В любом случае, обнадеживает Гофман, если разыгрываемое представление не удастся исполнить, всегда есть надежда, что аудитория проявит благосклонность. Когда исполнители делают какой-то промах, ясно выявляющий расхождение между насаждаемым впечатлением и разоблаченной реальностью, «аудитория может тактично “не заметить” этого промаха или с готовностью принять извинение за него» [1, с. 277].

 

Заключение

Итак, драматургический подход есть режиссура желаемой социальной реальности, в которой исполняется желаемая социальная роль. Для театрализованной постановки необходимо не столько наличие социальных активов, сколько наличие собственных творческих дарований, ибо социальная роль – это творческая иллюзия, поддерживаемая художественной импрессивностью участников представления.

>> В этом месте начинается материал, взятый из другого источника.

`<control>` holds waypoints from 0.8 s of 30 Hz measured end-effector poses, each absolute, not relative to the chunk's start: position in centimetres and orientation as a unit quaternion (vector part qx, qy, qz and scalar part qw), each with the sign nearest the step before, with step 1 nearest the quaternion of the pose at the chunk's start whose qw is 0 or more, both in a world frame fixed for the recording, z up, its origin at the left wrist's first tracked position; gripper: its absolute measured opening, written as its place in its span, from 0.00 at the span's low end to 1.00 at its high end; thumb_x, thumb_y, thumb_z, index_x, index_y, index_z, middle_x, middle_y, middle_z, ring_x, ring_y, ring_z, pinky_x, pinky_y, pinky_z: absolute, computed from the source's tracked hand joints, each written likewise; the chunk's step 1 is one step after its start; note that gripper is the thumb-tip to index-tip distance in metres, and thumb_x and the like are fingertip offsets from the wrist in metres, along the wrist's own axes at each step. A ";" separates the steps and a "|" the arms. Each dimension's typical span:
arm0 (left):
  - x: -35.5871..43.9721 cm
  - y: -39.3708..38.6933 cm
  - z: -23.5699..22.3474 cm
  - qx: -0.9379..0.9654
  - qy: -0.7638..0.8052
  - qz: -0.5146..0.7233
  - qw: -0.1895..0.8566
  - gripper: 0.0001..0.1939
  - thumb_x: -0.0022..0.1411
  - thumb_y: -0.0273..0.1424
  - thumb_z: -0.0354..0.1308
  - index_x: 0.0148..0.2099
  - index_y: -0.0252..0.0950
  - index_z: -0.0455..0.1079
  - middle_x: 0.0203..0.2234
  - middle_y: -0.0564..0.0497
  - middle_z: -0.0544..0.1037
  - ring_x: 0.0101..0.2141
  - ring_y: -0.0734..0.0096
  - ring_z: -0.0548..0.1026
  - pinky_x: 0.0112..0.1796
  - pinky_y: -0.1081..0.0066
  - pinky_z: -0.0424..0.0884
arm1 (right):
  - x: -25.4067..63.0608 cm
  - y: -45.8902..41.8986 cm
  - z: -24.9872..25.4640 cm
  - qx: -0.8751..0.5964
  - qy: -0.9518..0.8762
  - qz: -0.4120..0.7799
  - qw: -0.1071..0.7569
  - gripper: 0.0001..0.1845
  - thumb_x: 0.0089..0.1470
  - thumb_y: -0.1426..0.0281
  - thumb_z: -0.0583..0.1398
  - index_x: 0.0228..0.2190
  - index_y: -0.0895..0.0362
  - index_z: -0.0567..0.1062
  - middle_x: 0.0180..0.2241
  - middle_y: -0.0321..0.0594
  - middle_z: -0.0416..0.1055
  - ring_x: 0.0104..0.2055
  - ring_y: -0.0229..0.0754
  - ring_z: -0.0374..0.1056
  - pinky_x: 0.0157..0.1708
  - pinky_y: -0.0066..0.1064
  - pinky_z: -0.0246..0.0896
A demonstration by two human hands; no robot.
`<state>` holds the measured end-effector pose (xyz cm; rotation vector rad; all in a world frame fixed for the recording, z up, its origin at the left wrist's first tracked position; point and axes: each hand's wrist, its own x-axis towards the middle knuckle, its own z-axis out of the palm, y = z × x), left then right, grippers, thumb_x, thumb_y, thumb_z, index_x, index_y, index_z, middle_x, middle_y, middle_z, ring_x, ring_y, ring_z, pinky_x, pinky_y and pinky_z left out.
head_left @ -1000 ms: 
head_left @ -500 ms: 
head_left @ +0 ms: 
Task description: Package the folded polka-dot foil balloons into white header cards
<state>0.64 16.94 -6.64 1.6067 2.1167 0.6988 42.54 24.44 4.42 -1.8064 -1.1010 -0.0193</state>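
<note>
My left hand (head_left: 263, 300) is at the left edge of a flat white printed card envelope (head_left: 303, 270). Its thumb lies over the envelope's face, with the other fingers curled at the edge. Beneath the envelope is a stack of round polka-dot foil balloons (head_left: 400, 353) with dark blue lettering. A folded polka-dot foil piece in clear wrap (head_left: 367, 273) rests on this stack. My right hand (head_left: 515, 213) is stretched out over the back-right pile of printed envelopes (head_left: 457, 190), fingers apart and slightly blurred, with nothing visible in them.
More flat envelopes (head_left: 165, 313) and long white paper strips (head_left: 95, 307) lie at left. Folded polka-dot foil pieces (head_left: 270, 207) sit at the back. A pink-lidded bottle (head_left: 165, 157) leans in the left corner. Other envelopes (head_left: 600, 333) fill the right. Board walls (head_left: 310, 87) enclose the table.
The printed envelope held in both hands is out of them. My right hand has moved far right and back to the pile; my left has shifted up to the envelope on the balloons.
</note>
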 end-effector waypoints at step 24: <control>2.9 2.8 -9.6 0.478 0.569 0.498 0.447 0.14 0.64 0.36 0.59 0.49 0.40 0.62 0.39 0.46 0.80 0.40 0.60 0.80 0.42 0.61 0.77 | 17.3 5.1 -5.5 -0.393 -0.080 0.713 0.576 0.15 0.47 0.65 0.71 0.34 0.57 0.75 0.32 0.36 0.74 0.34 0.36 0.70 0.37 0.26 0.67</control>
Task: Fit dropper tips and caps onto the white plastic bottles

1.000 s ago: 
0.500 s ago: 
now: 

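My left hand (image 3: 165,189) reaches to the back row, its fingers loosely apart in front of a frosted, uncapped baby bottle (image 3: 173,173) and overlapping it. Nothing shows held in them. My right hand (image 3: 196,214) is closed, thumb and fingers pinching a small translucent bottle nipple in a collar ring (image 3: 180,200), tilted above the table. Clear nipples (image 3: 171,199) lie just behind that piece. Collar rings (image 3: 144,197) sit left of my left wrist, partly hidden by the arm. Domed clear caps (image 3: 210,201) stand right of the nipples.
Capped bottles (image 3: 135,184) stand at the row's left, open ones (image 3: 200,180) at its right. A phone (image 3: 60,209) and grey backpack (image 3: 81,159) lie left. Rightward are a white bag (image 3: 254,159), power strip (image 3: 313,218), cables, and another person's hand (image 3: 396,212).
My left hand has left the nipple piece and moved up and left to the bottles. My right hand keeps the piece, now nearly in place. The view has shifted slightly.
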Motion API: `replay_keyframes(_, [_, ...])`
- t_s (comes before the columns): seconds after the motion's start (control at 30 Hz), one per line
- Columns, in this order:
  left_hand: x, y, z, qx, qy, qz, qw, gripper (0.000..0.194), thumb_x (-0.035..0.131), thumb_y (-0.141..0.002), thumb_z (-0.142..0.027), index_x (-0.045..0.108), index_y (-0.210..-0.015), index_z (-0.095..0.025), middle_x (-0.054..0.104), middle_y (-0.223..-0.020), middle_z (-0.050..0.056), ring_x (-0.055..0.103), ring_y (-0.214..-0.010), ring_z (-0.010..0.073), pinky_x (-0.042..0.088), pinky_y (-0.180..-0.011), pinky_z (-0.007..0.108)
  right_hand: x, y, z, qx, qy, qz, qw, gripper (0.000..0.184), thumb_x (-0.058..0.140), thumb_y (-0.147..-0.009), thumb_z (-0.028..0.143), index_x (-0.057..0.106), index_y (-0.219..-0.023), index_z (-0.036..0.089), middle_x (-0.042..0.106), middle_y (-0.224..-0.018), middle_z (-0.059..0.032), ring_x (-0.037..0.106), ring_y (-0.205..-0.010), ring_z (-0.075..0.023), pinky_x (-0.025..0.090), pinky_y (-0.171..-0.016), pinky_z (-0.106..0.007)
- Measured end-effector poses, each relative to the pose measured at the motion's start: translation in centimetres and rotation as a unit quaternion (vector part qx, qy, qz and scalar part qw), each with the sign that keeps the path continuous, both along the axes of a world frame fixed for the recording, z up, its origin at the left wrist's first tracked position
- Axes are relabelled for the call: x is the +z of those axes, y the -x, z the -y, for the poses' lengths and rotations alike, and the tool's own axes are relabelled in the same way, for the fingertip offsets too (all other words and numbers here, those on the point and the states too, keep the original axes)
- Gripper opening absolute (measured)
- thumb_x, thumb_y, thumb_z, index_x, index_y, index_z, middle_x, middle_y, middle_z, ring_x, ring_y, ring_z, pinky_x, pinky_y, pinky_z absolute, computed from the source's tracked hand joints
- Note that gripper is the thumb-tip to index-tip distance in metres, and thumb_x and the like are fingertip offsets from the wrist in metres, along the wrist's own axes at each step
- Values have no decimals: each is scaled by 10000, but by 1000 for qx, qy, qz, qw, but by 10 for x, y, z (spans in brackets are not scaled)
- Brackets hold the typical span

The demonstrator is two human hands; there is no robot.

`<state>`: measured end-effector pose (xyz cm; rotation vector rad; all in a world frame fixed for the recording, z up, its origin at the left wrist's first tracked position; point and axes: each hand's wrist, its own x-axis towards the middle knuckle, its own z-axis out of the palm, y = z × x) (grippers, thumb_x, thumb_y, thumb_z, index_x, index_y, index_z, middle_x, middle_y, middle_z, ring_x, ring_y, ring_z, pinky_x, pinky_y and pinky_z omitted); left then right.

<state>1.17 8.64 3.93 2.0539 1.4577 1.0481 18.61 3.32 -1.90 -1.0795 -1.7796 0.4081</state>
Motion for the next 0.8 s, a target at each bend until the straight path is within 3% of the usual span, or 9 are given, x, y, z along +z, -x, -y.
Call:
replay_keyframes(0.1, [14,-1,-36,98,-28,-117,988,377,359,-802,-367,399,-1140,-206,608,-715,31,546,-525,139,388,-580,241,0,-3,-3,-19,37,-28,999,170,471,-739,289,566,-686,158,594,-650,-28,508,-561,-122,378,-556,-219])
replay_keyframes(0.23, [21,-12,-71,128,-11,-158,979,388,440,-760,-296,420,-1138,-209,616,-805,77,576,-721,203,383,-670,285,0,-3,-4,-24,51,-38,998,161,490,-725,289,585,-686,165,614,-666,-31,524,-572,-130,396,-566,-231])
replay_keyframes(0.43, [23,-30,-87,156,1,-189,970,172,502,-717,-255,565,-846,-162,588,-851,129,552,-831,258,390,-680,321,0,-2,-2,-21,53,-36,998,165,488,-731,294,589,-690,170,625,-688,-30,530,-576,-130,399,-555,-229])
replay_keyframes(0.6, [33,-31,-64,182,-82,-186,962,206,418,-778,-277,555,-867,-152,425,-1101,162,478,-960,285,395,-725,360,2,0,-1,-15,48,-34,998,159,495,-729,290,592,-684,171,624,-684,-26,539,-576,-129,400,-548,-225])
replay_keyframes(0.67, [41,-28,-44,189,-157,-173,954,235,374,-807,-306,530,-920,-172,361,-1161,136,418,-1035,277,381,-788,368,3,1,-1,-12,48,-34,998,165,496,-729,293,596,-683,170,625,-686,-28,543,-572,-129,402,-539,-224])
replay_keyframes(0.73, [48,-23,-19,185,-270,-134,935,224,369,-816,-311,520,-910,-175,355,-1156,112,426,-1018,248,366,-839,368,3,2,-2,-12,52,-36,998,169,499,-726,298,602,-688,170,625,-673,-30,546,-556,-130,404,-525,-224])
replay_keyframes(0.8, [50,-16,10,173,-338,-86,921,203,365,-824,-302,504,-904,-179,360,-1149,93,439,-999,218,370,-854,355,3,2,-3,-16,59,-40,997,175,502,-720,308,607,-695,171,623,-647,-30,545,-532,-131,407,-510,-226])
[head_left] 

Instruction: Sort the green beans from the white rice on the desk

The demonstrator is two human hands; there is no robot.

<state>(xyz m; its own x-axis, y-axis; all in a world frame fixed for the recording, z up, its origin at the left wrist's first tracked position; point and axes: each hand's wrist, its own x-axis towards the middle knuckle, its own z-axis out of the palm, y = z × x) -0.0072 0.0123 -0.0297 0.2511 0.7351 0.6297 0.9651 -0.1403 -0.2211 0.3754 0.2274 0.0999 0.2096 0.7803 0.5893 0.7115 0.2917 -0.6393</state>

Театр в жизни в идеале есть возможность воплощения совершенной жизни. Но не все способны совершить подвиг воплощения в жизни подлинно высокого искусства. Большинству людей доступно лишь искусство, которое существует по видимости, а не по истине.

 

Литература

  1. Гофман, И. Представление себя другим в повседневной жизни / Пер. с англ. и вступ. статья А.Д. Ковалева. М.: Канон-пресс, 2000.
  2. Лотман, Ю.М. Об искусстве. Санкт-Петербург: Искусство-СПб, 2005.
  3. Хайдеггер, М. Исток художественного творения / Пер. с нем. Михайлова А.В. М.: Академический проект, 2008.